The Recipes - Getting Started with R

Information Technology Reference

In-Depth Information

1.16 Creating a Scatter Plot

Problem

You have paired observations: ( x 1 , y 1 ), ( x 2 , y 2 ), ..., ( x n , y n ). You want to create a scatter

plot of the pairs.

Solution

If your data is held in two parallel vectors, x and y , use them as arguments of plot :

> plot(x, y)

If your data is held in a (two-column) data frame, plot the data frame:

> plot(dfrm)

Discussion

A scatter plot is usually my first attack on a new dataset. It's a quick way to see the

relationship, if any, between x and y . Creating the scatter plot is easy:

> plot(x, y)

The plot function does not return anything.
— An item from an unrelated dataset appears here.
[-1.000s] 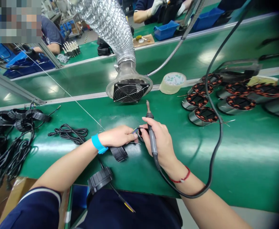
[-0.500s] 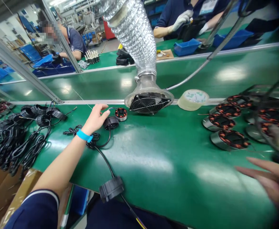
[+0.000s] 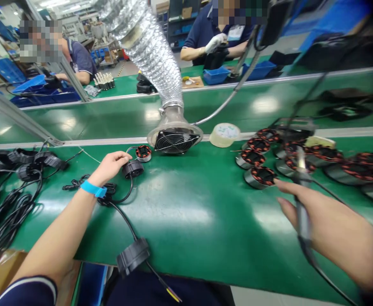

Rather, its purpose is to draw a plot of the

( x, y ) pairs in the graphics window.

Life is even easier if your data is captured in a two-column data frame. If you plot a

two-column data frame, the function assumes you want a scatter plot created from

those two columns. The scatter plot shown in Figure 1-3 was created by one call to plot :

> plot(cars)

The cars dataset contains two columns: speed and dist . The first column is speed , so

that becomes the x -axis, and dist becomes the y -axis.

If your data frame contains more than two columns, you will get multiple scatter plots,

which might or might not be useful.

To get a scatter plot, your data must be numeric. Recall that plot is a polymorphic

function, so, if the arguments are nonnumeric, it will create some other type of plot.

See Recipe 1.18 , for example, which creates box plots from factors.